*What is needed*
So that the copy matches the original, retype each line of the material below exactly.
↓
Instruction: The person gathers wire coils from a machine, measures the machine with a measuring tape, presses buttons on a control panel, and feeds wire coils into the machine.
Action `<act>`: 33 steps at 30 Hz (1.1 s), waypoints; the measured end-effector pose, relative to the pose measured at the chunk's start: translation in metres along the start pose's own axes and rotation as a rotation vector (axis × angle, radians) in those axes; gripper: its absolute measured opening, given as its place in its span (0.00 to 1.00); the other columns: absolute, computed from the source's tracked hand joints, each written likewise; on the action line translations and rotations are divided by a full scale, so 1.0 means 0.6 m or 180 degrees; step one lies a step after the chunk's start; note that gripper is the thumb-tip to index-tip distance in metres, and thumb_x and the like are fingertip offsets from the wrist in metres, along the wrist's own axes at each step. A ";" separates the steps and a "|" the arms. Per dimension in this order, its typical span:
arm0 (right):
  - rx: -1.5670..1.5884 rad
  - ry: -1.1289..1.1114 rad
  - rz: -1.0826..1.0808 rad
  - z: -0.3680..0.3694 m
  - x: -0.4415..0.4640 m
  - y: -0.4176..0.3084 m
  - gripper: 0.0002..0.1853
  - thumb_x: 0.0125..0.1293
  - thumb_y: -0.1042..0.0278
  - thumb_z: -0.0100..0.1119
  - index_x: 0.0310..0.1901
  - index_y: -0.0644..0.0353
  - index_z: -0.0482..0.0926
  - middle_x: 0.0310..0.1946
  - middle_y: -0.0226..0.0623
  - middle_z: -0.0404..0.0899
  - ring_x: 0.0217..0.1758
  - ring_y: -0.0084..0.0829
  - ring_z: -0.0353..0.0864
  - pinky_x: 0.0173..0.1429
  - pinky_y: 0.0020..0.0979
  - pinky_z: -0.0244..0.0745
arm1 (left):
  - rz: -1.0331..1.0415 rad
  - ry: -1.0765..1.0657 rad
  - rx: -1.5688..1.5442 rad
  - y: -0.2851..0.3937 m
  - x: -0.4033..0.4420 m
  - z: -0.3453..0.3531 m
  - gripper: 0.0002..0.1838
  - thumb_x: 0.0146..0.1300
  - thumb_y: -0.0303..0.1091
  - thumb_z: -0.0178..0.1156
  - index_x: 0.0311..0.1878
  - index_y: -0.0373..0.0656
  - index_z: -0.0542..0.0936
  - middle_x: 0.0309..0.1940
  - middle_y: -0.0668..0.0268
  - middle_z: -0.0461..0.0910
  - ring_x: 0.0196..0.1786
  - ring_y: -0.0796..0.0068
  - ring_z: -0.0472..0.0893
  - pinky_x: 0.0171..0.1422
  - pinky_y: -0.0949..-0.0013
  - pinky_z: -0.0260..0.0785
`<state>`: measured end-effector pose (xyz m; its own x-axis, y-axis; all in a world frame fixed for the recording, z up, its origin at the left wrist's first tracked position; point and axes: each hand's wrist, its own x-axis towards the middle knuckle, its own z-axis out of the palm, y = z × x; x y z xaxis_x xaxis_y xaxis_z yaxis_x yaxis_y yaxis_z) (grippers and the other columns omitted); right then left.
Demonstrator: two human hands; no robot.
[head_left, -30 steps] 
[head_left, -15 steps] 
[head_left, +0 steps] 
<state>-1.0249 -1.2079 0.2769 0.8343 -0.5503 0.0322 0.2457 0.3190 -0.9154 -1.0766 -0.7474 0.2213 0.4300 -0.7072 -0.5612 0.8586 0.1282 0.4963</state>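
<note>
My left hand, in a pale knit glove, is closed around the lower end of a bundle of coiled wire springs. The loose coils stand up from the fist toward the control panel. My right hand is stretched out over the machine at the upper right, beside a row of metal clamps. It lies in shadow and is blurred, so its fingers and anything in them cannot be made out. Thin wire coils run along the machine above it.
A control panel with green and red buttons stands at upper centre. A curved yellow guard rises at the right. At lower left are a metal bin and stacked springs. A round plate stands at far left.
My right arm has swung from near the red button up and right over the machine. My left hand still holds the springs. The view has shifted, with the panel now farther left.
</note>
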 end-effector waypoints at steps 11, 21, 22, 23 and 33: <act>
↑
*The answer*
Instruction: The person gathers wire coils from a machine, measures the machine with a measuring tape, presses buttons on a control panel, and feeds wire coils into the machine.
Action `<act>`: 33 steps at 30 Hz (1.1 s), waypoints; the measured end-effector pose, relative to the pose measured at the chunk's start: translation in metres along the start pose's own axes and rotation as a rotation vector (axis × angle, radians) in those axes; gripper: its absolute measured opening, given as its place in its span (0.00 to 1.00); the other columns: absolute, computed from the source's tracked hand joints, each written likewise; on the action line translations and rotations are divided by a full scale, so 1.0 means 0.6 m or 180 degrees; step one lies a step after the chunk's start; note that gripper is the thumb-tip to index-tip distance in metres, and thumb_x and the like are fingertip offsets from the wrist in metres, along the wrist's own axes at each step. A ";" separates the steps and a "|" the arms. Per dimension in this order, its typical span:
arm0 (right):
  - rx: -1.5670..1.5884 rad
  - ry: -1.1289..1.1114 rad
  - rz: -1.0826..1.0808 rad
  - z: -0.3680..0.3694 m
  - x: -0.4415..0.4640 m
  - y: -0.4176..0.3084 m
  - gripper: 0.0002..0.1853
  - thumb_x: 0.0125..0.1293
  - thumb_y: -0.1042..0.0278
  - thumb_z: -0.0100..0.1119
  - index_x: 0.0310..0.1901
  - index_y: -0.0644..0.0353
  - index_z: -0.0482..0.0926
  - middle_x: 0.0310..0.1946
  - middle_y: -0.0226..0.0623
  - middle_z: -0.0404..0.0899
  - ring_x: 0.0217..0.1758
  - ring_y: -0.0084..0.0829
  - ring_z: -0.0353..0.0864
  - pinky_x: 0.0173..0.1429
  - pinky_y: 0.0020..0.0979
  - pinky_z: -0.0244..0.0745
arm1 (left):
  - rz: -1.0331..1.0415 rad
  - ry: -1.0765..1.0657 rad
  - rx: -1.5688..1.5442 rad
  - y: -0.2851..0.3937 m
  - x: -0.4033..0.4420 m
  - z: -0.3453..0.3531 m
  - gripper: 0.0002..0.1838
  - thumb_x: 0.0146..0.1300
  - thumb_y: -0.0303..0.1091
  - thumb_z: -0.0178..0.1156
  - index_x: 0.0311..0.1878
  - index_y: -0.0373..0.0656
  - index_z: -0.0542..0.0936
  - middle_x: 0.0309..0.1940
  - middle_y: -0.0668..0.0268
  - middle_z: -0.0461..0.0910
  - ring_x: 0.0196..0.1786
  - ring_y: -0.0796..0.0068
  - ring_z: -0.0472..0.0893
  - pinky_x: 0.0171..0.1422
  - pinky_y: -0.0949..-0.0013
  - pinky_z: -0.0260..0.0785
`<state>`: measured end-effector pose (xyz m; its own x-axis, y-axis; all in a world frame fixed for the recording, z up, its origin at the left wrist's first tracked position; point and axes: each hand's wrist, its own x-axis towards the middle knuckle, its own z-axis out of the palm, y = z × x; x y z xaxis_x xaxis_y xaxis_z yaxis_x yaxis_y yaxis_z) (grippers and the other columns omitted); right then left.
Demonstrator: two human hands; no robot.
[head_left, -30 steps] 
[head_left, -15 steps] 
[head_left, +0 steps] 
<state>-1.0249 -1.2079 0.2769 0.8343 -0.5503 0.0322 0.2457 0.3190 -0.9154 -1.0766 -0.7474 0.2213 0.4300 -0.7072 -0.5612 0.8586 0.1282 0.4963</state>
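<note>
My left hand, in a pale knit glove, is closed around the lower end of a bundle of coiled wire springs. The loose coils stand up from the fist toward the control panel. My right hand is stretched out over the machine at the upper right, beside a row of metal clamps. It lies in shadow and is blurred, so its fingers and anything in them cannot be made out. Thin wire coils run along the machine above it.
A control panel with green and red buttons stands at upper centre. A curved yellow guard rises at the right. At lower left are a metal bin and stacked springs. A round plate stands at far left.
My right arm has swung from near the red button up and right over the machine. My left hand still holds the springs. The view has shifted, with the panel now farther left.
</note>
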 end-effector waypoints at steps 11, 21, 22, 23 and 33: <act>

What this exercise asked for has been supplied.